> WORK INSTRUCTIONS: The copy has to match the data exactly and leave out every picture.

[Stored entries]
◇ ◇ ◇

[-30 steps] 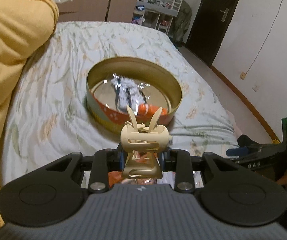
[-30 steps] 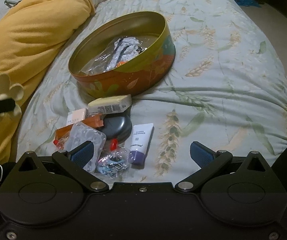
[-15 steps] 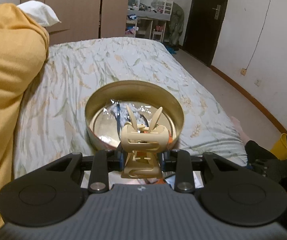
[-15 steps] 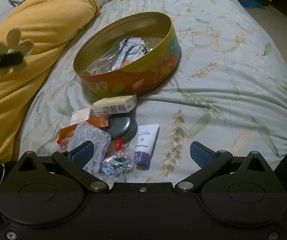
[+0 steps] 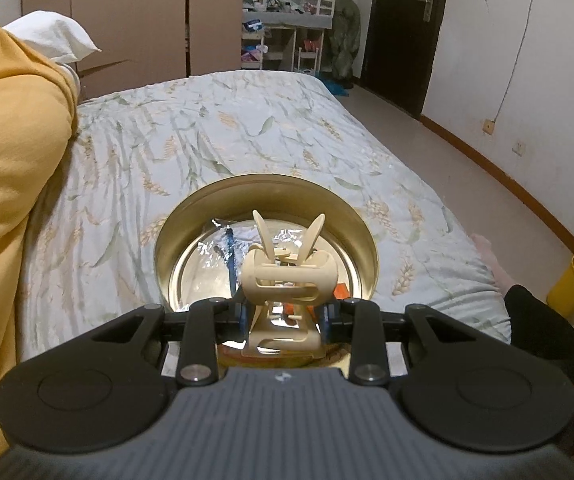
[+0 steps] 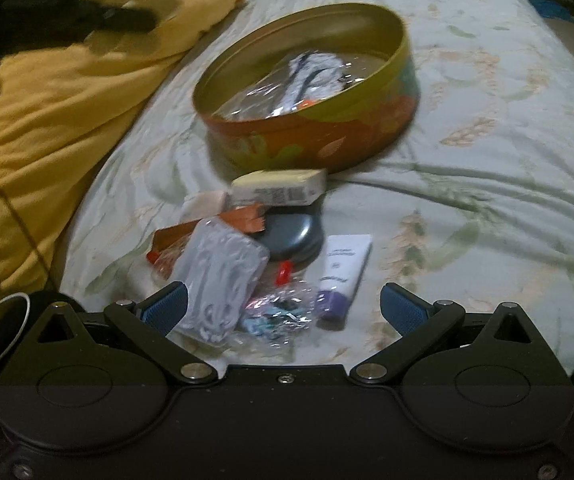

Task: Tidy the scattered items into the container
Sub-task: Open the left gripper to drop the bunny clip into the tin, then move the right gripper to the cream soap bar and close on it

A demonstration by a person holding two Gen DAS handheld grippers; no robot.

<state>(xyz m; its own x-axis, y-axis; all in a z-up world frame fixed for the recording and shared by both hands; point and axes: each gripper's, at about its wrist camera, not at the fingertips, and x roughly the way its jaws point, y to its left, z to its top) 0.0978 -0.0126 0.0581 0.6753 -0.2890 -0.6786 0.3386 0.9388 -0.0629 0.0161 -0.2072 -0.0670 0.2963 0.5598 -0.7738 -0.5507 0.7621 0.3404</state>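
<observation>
My left gripper (image 5: 283, 316) is shut on a beige claw hair clip (image 5: 287, 280), prongs up, held above the near part of a round gold tin (image 5: 267, 192) on the bed. Silver foil and an orange item lie in the tin. In the right wrist view the tin (image 6: 307, 140) stands beyond a pile: a cream box (image 6: 279, 188), a dark round compact (image 6: 293, 236), a white tube (image 6: 343, 272), a clear plastic case (image 6: 219, 280), an orange packet (image 6: 243, 220) and a crinkly bag (image 6: 279, 316). My right gripper (image 6: 285, 308) is open just above the pile's near edge. The left gripper and clip (image 6: 127, 20) blur at top left.
A yellow blanket (image 5: 7, 160) heaps along the left of the floral bedspread (image 5: 247, 128), with a white pillow (image 5: 51, 36) behind it. The bed's right edge drops to the floor, where a yellow cup (image 5: 571, 284) stands. A dark sleeve (image 5: 535, 320) is at the right.
The left gripper has carried the clip forward and up until it hangs over the tin. In the right wrist view it rose from mid left to top left. The right gripper edged toward the pile.
</observation>
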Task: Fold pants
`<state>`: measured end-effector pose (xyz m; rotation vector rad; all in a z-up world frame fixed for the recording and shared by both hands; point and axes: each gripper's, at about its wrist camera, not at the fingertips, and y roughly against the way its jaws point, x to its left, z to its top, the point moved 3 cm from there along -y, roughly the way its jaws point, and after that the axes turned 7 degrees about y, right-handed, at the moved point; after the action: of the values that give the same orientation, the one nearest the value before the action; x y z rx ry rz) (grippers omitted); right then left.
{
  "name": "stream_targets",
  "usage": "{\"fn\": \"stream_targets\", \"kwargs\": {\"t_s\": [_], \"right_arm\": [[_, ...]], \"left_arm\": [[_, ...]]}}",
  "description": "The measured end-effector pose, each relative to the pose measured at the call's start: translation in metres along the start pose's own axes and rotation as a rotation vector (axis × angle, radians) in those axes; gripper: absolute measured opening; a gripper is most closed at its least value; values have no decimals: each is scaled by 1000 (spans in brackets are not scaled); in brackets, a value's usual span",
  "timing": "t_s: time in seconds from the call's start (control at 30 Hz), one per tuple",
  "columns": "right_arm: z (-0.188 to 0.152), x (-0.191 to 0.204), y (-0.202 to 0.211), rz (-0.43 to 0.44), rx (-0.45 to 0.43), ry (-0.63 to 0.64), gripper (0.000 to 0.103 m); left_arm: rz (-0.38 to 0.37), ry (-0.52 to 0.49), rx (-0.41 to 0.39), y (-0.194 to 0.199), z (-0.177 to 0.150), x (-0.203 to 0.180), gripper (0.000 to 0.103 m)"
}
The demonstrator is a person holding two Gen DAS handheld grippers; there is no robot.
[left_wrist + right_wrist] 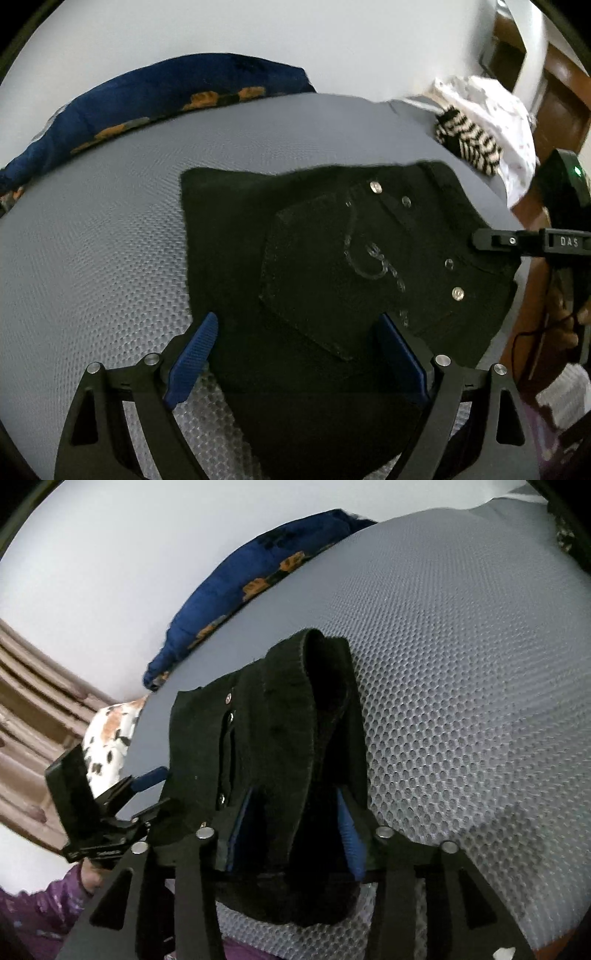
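Black pants [332,258] lie folded on the grey mesh mattress [92,258], back pocket with pale stitching and rivets facing up. My left gripper [299,339] hovers open over their near part, its blue pads wide apart on either side of the cloth. One finger [495,238] of the other gripper reaches the pants' right edge. In the right wrist view, a raised fold of the pants [288,720] stands between the blue pads of my right gripper [295,830]. Its jaws are partly apart, and a dark gap shows beside the right pad. A blue finger [149,777] of the left gripper shows at the left.
A dark blue blanket with orange print [147,99] lies along the mattress's far edge by the white wall. White and striped clothes [480,122] are heaped at the far right corner. A patterned pillow [107,738] and a person's purple sleeve [48,904] are at the left.
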<state>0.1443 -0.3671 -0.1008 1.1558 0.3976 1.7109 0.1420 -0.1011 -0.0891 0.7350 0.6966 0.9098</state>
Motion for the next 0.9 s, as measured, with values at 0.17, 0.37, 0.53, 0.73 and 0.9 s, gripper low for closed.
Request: {"fn": "stream_targets", "kwargs": {"t_s": [0.17,0.37,0.53,0.73,0.9], "right_arm": [[9,21,38,9,-124,-71,60],[-13,38,46,123,-196,-287,75],[-29,65,30,-3,-182,-188,76],[-35,93,27,-149,-203,18,76],[-42,110,22,-196,-195,120,77]], "left_arm": [[4,92,-34,13,2,20,88],[91,128,-95,28,-2,35,88],[166,120,-128,40,-4,40,88],[244,118,-162,52,-8,41,88],[255,138,-168,57,-11,40,88]]}}
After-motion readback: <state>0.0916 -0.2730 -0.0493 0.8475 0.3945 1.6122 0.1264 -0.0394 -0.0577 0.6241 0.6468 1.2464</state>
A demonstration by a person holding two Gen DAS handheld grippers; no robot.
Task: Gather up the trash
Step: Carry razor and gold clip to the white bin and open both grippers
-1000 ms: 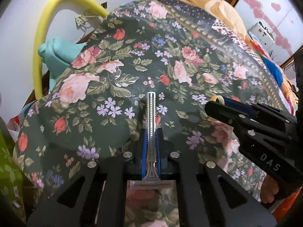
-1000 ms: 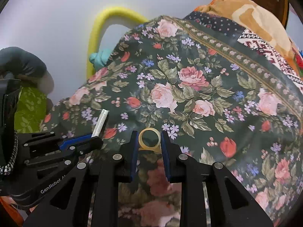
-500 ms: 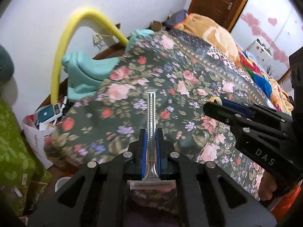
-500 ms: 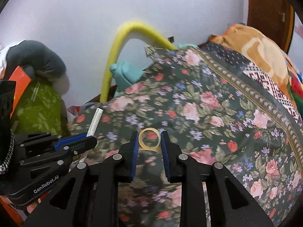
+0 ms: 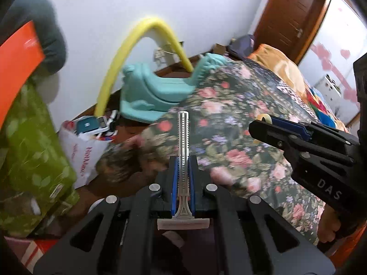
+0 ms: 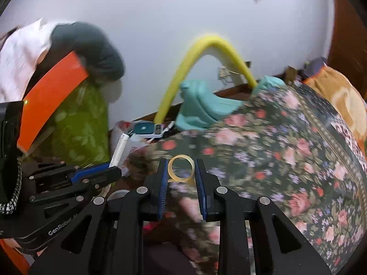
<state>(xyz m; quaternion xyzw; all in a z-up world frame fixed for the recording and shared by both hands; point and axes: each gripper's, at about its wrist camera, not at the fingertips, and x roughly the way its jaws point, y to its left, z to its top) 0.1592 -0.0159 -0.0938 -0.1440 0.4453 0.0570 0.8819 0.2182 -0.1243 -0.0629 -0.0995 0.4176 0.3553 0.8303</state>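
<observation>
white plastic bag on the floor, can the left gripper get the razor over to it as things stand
Probably yes: the left gripper holds the razor, and the white plastic bag stands open-topped off the floral blanket with nothing seen between.

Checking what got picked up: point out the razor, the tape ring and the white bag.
razor (image 5: 183, 151): left wrist view, ribbed handle.
tape ring (image 6: 181, 168): right wrist view, its open centre's rim.
white bag (image 5: 84, 153): left wrist view, printed side.

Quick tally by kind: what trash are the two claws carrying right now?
Disposable razor: 1, clamped in the left claw
Tape ring: 1, pinched in the right claw
Total: 2
</observation>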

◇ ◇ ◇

> ANSWER FOR THE TASK:
[-30 steps] 
[-30 steps] 
[-15 steps] 
[-15 steps] 
[+0 steps] 
[+0 steps] 

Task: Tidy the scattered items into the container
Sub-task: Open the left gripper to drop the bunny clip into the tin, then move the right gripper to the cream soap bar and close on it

A demonstration by a person holding two Gen DAS handheld grippers; no robot.

<state>(xyz m; its own x-axis, y-axis; all in a z-up world frame fixed for the recording and shared by both hands; point and axes: each gripper's, at about its wrist camera, not at the fingertips, and x roughly the way its jaws point, y to its left, z to its top) 0.0978 -0.0126 0.0581 0.6753 -0.2890 -0.6786 0.3386 0.9388 -0.0629 0.0161 -0.2072 -0.0670 0.2963 0.5598 -0.7738 -0.5507 0.7621 0.3404</state>
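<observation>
My left gripper (image 5: 283, 316) is shut on a beige claw hair clip (image 5: 287, 280), prongs up, held above the near part of a round gold tin (image 5: 267, 192) on the bed. Silver foil and an orange item lie in the tin. In the right wrist view the tin (image 6: 307, 140) stands beyond a pile: a cream box (image 6: 279, 188), a dark round compact (image 6: 293, 236), a white tube (image 6: 343, 272), a clear plastic case (image 6: 219, 280), an orange packet (image 6: 243, 220) and a crinkly bag (image 6: 279, 316). My right gripper (image 6: 285, 308) is open just above the pile's near edge. The left gripper and clip (image 6: 127, 20) blur at top left.
A yellow blanket (image 5: 7, 160) heaps along the left of the floral bedspread (image 5: 247, 128), with a white pillow (image 5: 51, 36) behind it. The bed's right edge drops to the floor, where a yellow cup (image 5: 571, 284) stands. A dark sleeve (image 5: 535, 320) is at the right.
The left gripper has carried the clip forward and up until it hangs over the tin. In the right wrist view it rose from mid left to top left. The right gripper edged toward the pile.
</observation>
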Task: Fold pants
`<state>`: measured end-effector pose (xyz m; rotation vector rad; all in a z-up world frame fixed for the recording and shared by both hands; point and axes: each gripper's, at about its wrist camera, not at the fingertips, and y roughly against the way its jaws point, x to its left, z to its top, the point moved 3 cm from there along -y, roughly the way its jaws point, and after that the axes turned 7 degrees about y, right-handed, at the moved point; after the action: of the values that give the same orientation, the one nearest the value before the action; x y z rx ry rz) (grippers omitted); right then left.
{
  "name": "stream_targets",
  "usage": "{\"fn\": \"stream_targets\", \"kwargs\": {\"t_s\": [_], \"right_arm\": [[_, ...]], \"left_arm\": [[_, ...]]}}",
  "description": "The measured end-effector pose, each relative to the pose measured at the call's start: translation in metres along the start pose's own axes and rotation as a rotation vector (axis × angle, radians) in those axes; gripper: absolute measured opening; a gripper is most closed at its least value; values have no decimals: each is scaled by 1000 (spans in brackets are not scaled); in brackets, a value's usual span",
  "timing": "t_s: time in seconds from the call's start (control at 30 Hz), one per tuple",
  "columns": "right_arm: z (-0.188 to 0.152), x (-0.191 to 0.204), y (-0.202 to 0.211), rz (-0.43 to 0.44), rx (-0.45 to 0.43), ry (-0.63 to 0.64), gripper (0.000 to 0.103 m); left_arm: rz (-0.38 to 0.37), ry (-0.52 to 0.49), rx (-0.41 to 0.39), y (-0.194 to 0.199), z (-0.177 to 0.150), x (-0.203 to 0.180), gripper (0.000 to 0.103 m)"
}
The demonstrator is a person holding two Gen DAS handheld grippers; there is no robot.
[left_wrist + right_wrist] 
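Black pants [332,258] lie folded on the grey mesh mattress [92,258], back pocket with pale stitching and rivets facing up. My left gripper [299,339] hovers open over their near part, its blue pads wide apart on either side of the cloth. One finger [495,238] of the other gripper reaches the pants' right edge. In the right wrist view, a raised fold of the pants [288,720] stands between the blue pads of my right gripper [295,830]. Its jaws are partly apart, and a dark gap shows beside the right pad. A blue finger [149,777] of the left gripper shows at the left.
A dark blue blanket with orange print [147,99] lies along the mattress's far edge by the white wall. White and striped clothes [480,122] are heaped at the far right corner. A patterned pillow [107,738] and a person's purple sleeve [48,904] are at the left.
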<state>0.1443 -0.3671 -0.1008 1.1558 0.3976 1.7109 0.1420 -0.1011 -0.0891 0.7350 0.6966 0.9098</state>
Motion for the next 0.9 s, as measured, with values at 0.17, 0.37, 0.53, 0.73 and 0.9 s, gripper low for closed.
Request: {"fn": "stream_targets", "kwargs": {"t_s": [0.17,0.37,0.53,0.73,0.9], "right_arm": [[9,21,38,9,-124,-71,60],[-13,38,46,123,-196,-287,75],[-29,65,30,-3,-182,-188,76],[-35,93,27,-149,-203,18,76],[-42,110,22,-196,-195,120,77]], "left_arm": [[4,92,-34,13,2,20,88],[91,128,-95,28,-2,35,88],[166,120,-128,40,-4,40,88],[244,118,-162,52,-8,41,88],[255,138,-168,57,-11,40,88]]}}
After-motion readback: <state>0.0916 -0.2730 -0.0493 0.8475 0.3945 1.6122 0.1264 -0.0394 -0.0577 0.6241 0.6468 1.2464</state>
A demonstration by a person holding two Gen DAS handheld grippers; no robot.
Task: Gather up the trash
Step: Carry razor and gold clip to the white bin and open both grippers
-1000 ms: 
-1000 ms: 
-500 ms: 
-500 ms: 
+0 ms: 
+0 ms: 
<state>(xyz m; quaternion xyzw; all in a z-up world frame fixed for the recording and shared by both hands; point and axes: each gripper's, at about its wrist camera, not at the fingertips, and x roughly the way its jaws point, y to its left, z to its top) 0.1592 -0.0159 -0.0938 -0.1440 0.4453 0.0570 0.8819 0.2182 -0.1243 -0.0629 -0.0995 0.4176 0.3553 0.8303</state>
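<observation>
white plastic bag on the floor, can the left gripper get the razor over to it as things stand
Probably yes: the left gripper holds the razor, and the white plastic bag stands open-topped off the floral blanket with nothing seen between.

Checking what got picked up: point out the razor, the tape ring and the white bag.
razor (image 5: 183, 151): left wrist view, ribbed handle.
tape ring (image 6: 181, 168): right wrist view, its open centre's rim.
white bag (image 5: 84, 153): left wrist view, printed side.

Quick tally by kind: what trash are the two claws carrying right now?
Disposable razor: 1, clamped in the left claw
Tape ring: 1, pinched in the right claw
Total: 2
</observation>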

The required output has been given in full.